Bedwrecker(92)
By the time I’m ready, he looks as exhausted as I feel.
Suddenly, a knifelike pain radiates from my hip bone to my pubic bone and I can’t move. I hold my belly and scream.
He grabs for my hand and squeezes it. “You got this, Maggie, you got this.”
I search for his eyes, which are already on me. “You’re right. I’m badass. I got this.”
“You are so badass.”
Laughing, I take a badass breath. “Okay, I’m ready. Are you?”
Keen finds my lips. “Never been more ready in my life.”
From the car I watch as he exudes control and calls Cam, his brother, and to my surprise, his mother too, asking them all to meet us at the hospital.
The joy only lasts so long because my insides feel as if they’re twisting inside out at this point. The lower belly pressure is insane. No one told me labor is the worst cramps you can imagine times a million.
At the hospital I’m quickly whisked to a room, given an IV, and asked if I want an epidural. Keen and I had already decided I would take the epidural.
Pain isn’t something I tolerate well.
And we all know that.
Emma is the first to arrive, with tears in her eyes as she squeezes my hand to help alleviate the power of the contractions. Brooklyn arrives just as my epidural takes effect, thank God, because I really didn’t want to be screaming in front of him. I’d never live that down.

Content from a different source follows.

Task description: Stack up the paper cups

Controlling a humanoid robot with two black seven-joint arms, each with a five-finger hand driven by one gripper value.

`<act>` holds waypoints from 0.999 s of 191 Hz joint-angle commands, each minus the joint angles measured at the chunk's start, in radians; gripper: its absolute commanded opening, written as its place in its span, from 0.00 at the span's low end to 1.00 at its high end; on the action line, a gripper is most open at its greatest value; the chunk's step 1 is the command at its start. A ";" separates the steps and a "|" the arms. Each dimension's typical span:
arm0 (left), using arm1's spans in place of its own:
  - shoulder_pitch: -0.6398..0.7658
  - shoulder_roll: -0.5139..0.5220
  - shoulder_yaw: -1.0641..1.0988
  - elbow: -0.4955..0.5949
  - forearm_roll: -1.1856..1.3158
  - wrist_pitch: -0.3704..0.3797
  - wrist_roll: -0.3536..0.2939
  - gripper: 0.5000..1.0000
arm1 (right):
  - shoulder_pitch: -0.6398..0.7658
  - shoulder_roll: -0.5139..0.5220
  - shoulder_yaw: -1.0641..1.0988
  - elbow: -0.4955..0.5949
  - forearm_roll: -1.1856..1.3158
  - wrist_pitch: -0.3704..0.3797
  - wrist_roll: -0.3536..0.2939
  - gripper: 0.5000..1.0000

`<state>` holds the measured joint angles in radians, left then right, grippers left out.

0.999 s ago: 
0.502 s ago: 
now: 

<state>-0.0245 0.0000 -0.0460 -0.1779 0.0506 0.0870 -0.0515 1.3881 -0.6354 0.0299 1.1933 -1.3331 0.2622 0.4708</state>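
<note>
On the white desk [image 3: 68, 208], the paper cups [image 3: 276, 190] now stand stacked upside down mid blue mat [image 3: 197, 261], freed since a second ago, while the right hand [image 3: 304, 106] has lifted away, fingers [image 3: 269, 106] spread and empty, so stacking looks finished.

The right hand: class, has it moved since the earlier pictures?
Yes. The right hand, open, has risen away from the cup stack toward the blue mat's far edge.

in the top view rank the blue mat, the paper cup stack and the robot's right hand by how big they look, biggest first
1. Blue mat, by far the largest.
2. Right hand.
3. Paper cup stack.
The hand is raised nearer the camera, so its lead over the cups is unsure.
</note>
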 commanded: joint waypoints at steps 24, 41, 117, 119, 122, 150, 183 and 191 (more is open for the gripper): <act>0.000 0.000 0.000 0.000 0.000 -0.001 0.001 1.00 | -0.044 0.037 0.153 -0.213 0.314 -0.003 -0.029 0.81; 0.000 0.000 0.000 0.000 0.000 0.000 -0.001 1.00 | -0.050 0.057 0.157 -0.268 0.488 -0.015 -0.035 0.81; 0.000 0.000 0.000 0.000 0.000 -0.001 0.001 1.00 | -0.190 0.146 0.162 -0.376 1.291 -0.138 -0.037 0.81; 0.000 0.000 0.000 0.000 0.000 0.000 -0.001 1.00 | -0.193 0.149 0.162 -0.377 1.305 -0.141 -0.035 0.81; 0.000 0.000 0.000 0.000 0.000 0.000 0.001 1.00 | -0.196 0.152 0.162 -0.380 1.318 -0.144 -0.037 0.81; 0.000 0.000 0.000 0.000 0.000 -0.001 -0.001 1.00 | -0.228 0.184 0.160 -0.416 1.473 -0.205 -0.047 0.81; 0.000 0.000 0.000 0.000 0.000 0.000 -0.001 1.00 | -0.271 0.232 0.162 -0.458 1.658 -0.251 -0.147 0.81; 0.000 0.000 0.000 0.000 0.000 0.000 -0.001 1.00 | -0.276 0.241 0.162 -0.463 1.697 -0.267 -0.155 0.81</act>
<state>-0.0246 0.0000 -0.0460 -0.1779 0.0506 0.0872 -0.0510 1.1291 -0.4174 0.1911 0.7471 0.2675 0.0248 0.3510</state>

Shortly after that, Cam and Makayla show up with my suitcase that I am certain contains absolutely everything I will need and more.
When the nurse calls the doctor and time approaches, they all leave and go to the waiting room. And it’s just Keen and me, and our soon-to-be-born son.
The doctor comes in and I begin pushing. At first I think there is no way I can do this—the pressure I feel everywhere is way too intense. But once it subsides, I push again and again. My hand is gripping Keen’s tightly, and he grips mine with equal ferocity.
Keen makes a small noise, and I look up at him and see amazement and wonder on his face. My eyes drop to where his are locked and I see our baby’s head crowning.
Intense stinging radiates from my core as I push harder and scream louder. Then, just like that, our baby emerges into this world.
His cries are hoarse but steady as if he’s having little tantrums, just like his father, or yes, maybe just like his mother.
“Do you want to do this?” the doctor asks Keen. He nods and cuts the cord.
“Can I hold him?” I ask with tears of pure joy leaking from my eyes.
The nurse lays him on my chest for only a brief moment, but long enough for me to feel the beat of his heart. The feel of his skin. The sound of his breath.
This little person is ours.
Our baby.
We made him.
“He has dark hair,” Keen says, his voice strained with emotion as he tries to hold back his own tears.
The nurse takes him from me. “The doctor just has to examine him and we will have him right back to you.”
Keen squeezes my hand and presses a kiss to my forehead before he follows her. When he returns he’s grinning ear-to-ear, holding our baby bundled in a blue blanket.
“Is everything okay?” I ask, unable to wait another minute.
“He’s perfect,” Keen says as he crosses back over to me and carefully places our baby on my chest.
I study his little face—the shape of his cheeks, the slope of his nose, the fullness of his lips. Suddenly he opens his little eyes and lets out a loud cry. That’s when I see his perfect dimples and blue eyes so much like his father’s. With tears of joy, I look up at Keen and say, “Presley. Let’s name him Presley, after Elvis.”
Keen’s grin is wider than I have ever seen. “Presley is perfect.”
And as my eyes shift from the baby to Keen and back to the baby, I think some fairy godmother somewhere had a plan for me, and it couldn’t have ended any more perfectly.
Hours later when I awake, my eyes flutter open and closed, and within seconds Keen’s soft lips are on mine. Although he is barely skimming his mouth across mine, I can feel the heat that sears me every time he touches me.
Floating back from that place his kisses always take me, my eyes lift to find Presley safe and secure in Keen’s arms.
Seeing them together, observing the state of bliss on Keen’s face, I know a thousand times over that Keen was wrong when he said he didn’t know what love is.
And more than that, I know I was dead wrong when I said I didn’t believe in love . . . because I’m looking at it right now.
And Keen & Maggie live happily ever after.